> **Provided data**:
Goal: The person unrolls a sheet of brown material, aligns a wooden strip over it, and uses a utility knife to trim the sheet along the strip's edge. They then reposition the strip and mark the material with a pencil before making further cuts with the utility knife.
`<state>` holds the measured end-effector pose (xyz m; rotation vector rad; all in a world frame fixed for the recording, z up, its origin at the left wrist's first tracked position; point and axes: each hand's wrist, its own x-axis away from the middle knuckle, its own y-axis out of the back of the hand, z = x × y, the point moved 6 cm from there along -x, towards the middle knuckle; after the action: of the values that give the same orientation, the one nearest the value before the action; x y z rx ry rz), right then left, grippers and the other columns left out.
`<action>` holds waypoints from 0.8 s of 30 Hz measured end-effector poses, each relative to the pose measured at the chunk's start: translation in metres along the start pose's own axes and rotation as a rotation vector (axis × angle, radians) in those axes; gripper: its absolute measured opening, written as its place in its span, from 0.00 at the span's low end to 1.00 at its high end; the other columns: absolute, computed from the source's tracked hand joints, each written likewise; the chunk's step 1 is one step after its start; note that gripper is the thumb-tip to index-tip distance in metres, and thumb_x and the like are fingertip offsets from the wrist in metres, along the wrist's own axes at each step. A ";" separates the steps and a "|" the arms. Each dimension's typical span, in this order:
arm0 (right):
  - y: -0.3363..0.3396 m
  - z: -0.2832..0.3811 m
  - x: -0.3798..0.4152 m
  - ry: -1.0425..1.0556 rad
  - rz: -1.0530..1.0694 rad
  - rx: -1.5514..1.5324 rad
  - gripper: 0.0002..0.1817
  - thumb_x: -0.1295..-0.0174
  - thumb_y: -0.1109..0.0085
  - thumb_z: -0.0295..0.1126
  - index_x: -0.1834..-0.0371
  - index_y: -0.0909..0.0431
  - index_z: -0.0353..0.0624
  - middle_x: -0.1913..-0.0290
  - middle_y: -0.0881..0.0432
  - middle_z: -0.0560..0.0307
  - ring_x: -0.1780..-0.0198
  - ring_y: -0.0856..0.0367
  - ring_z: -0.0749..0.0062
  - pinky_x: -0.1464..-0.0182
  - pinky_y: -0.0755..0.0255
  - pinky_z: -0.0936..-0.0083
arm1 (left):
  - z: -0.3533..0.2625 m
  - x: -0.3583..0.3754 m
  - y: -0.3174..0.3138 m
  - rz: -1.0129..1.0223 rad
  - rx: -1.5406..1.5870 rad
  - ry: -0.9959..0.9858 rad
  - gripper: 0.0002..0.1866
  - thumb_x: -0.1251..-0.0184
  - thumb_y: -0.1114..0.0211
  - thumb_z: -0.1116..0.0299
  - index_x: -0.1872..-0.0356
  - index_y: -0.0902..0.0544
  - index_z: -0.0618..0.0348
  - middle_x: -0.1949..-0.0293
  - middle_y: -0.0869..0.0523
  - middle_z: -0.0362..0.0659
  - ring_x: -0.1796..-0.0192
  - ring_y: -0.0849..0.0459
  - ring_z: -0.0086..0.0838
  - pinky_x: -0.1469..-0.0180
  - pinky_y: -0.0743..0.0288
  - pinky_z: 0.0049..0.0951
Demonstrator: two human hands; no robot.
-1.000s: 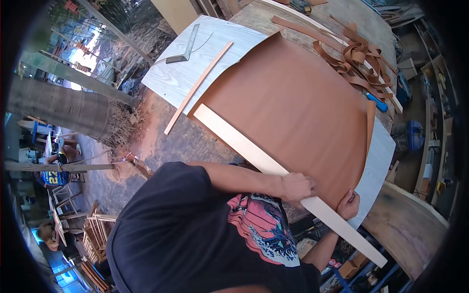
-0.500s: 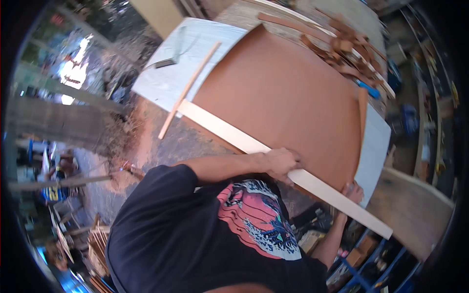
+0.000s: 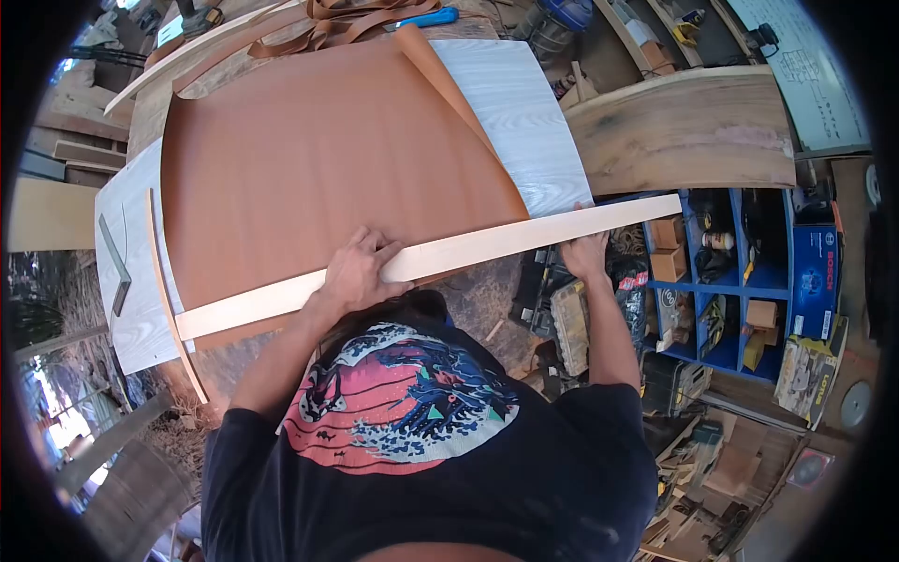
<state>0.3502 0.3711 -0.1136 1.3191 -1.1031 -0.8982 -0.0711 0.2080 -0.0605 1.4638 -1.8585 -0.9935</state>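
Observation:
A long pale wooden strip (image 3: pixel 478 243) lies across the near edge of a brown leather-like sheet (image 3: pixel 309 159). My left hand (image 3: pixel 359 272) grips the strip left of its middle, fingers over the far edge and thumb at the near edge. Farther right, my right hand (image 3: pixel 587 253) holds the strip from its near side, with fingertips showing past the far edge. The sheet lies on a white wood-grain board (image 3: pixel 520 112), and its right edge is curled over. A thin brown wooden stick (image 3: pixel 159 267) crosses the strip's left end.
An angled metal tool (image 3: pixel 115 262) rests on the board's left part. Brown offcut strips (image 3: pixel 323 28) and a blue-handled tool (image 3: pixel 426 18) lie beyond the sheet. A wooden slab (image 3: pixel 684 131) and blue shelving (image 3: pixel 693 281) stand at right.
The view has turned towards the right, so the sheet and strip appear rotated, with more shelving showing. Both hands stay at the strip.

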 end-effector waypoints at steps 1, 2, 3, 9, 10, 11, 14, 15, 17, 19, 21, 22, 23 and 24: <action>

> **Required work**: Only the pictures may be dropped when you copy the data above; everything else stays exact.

> **Expected answer**:
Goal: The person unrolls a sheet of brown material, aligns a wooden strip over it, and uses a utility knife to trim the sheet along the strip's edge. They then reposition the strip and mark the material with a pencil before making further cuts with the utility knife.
`<state>` holds the measured end-effector pose (xyz m; rotation vector rad; all in a world frame fixed for the recording, z up, its origin at the left wrist's first tracked position; point and axes: each hand's wrist, its own x-axis away from the middle knuckle, its own y-axis out of the back of the hand, z = x × y, the point moved 6 cm from there along -x, towards the middle knuckle; after the action: of the values that give the same orientation, the one nearest the value before the action; x y z rx ry rz), right then left, grippers and the other columns left out.
`<action>` holds waypoints from 0.8 s of 30 Hz measured end-effector poses, each relative to the pose measured at the chunk's start: translation in metres along the start pose's own axes and rotation as a rotation vector (axis × angle, radians) in those axes; gripper: its absolute measured opening, written as its place in its span, from 0.00 at the span's low end to 1.00 at its high end; the other columns: absolute, computed from the source's tracked hand joints, each written likewise; the chunk's step 1 is one step after its start; note that gripper is the thumb-tip to index-tip distance in metres, and thumb_x and the like are fingertip offsets from the wrist in metres, along the wrist's own axes at each step. A ";" separates the steps and a "|" the arms. Each dimension's typical span, in this order:
arm0 (right):
  - y: -0.3363..0.3396 m
  - z: -0.2832..0.3811 m
  - x: -0.3798..0.4152 m
  - ry: -1.0425..1.0556 rad
  - rz: -1.0530..1.0694 rad
  - rx: -1.5514..1.5324 rad
  - gripper: 0.0002..0.1817
  - thumb_x: -0.1295..-0.0174
  - thumb_y: -0.1109..0.0085
  - thumb_z: -0.0295..0.1126
  - index_x: -0.1834..-0.0371
  - index_y: -0.0909..0.0431
  - index_z: -0.0353..0.0624
  - middle_x: -0.1913..-0.0290
  - middle_y: -0.0881..0.0432
  - middle_z: -0.0560..0.0307
  - ring_x: -0.1780..-0.0198
  - ring_y: -0.0856..0.0367
  - ring_z: -0.0749..0.0062
  - pinky_x: -0.1464..-0.0182
  - pinky_y: -0.0755..0.0255
  - pinky_z: -0.0936..-0.0083
arm1 (left):
  - z: -0.3533..0.2625 m
  - x: -0.3583..0.3754 m
  - y: -0.3174..0.3138 m
  - rz: -1.0129..1.0223 rad
  - rx: -1.5406..1.5870 rad
  - ry: -0.9959..0.9858 rad
  - gripper: 0.0002..0.1866
  - thumb_x: -0.1251..-0.0184
  - thumb_y: -0.1114..0.0211
  - thumb_z: -0.1116..0.0299
  - index_x: -0.1872..-0.0356
  - index_y: -0.0902..0.0544
  - index_z: -0.0618..0.0348
  - middle_x: -0.1949..-0.0293
  - middle_y: -0.0869..0.0523
  - middle_z: -0.0362..0.0659
  - ring_x: -0.1796..-0.0192
  - ring_y: -0.0849..0.0459
  - ring_z: -0.0086..0.0838
  - pinky_x: -0.1469..-0.0180
  - pinky_y: -0.0743..0.0288
  - pinky_z: 0.0049..0.0951
Demonstrator: two human hands; no robot.
-1.000s: 
-0.500s: 
+0.000s: 
<state>0.3502 0.3711 -0.1136 1.3191 -1.1031 -0.8982 -0.0711 0.2080 -0.0605 1.4638 -1.8585 -0.9935</state>
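Observation:
A long pale wooden strip (image 3: pixel 478 243) lies across the near edge of a brown leather-like sheet (image 3: pixel 309 159). My left hand (image 3: pixel 359 272) grips the strip left of its middle, fingers over the far edge and thumb at the near edge. Farther right, my right hand (image 3: pixel 587 253) holds the strip from its near side, with fingertips showing past the far edge. The sheet lies on a white wood-grain board (image 3: pixel 520 112), and its right edge is curled over. A thin brown wooden stick (image 3: pixel 159 267) crosses the strip's left end.
An angled metal tool (image 3: pixel 115 262) rests on the board's left part. Brown offcut strips (image 3: pixel 323 28) and a blue-handled tool (image 3: pixel 426 18) lie beyond the sheet. A wooden slab (image 3: pixel 684 131) and blue shelving (image 3: pixel 693 281) stand at right.
The view has turned towards the right, so the sheet and strip appear rotated, with more shelving showing. Both hands stay at the strip.
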
 end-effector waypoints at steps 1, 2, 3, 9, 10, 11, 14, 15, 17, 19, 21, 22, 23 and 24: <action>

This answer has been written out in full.